What is needed.
The listing, minus its pictures, is to be given again exactly.

□ □ □ □ □ □ □

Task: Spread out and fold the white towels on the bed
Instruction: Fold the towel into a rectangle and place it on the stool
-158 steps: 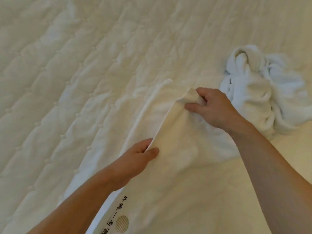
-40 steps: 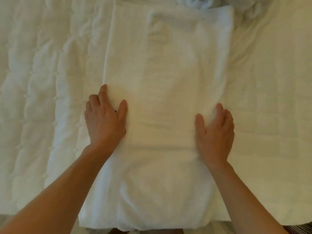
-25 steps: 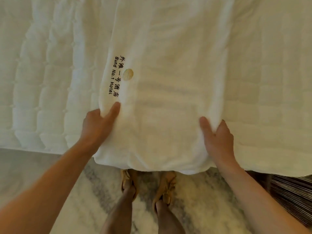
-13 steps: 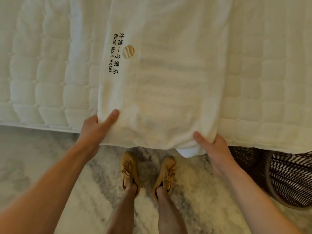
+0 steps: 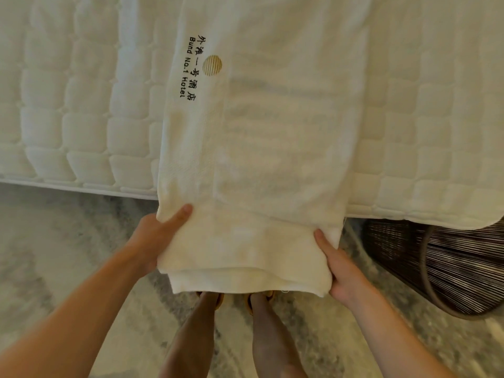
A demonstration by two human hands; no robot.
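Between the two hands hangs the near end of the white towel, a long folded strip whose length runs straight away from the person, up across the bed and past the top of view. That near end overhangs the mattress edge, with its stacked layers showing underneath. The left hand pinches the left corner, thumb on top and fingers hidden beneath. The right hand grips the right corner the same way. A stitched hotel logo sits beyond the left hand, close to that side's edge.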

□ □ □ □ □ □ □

Solution to the problem.
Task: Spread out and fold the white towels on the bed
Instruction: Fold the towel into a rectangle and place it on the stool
-158 steps: 
-40 steps: 
-25 steps: 
-13 steps: 
+0 steps: 
A demonstration by two human hands; no robot.
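Between the two hands hangs the near end of the white towel, a long folded strip whose length runs straight away from the person, up across the bed and past the top of view. That near end overhangs the mattress edge, with its stacked layers showing underneath. The left hand pinches the left corner, thumb on top and fingers hidden beneath. The right hand grips the right corner the same way. A stitched hotel logo sits beyond the left hand, close to that side's edge.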

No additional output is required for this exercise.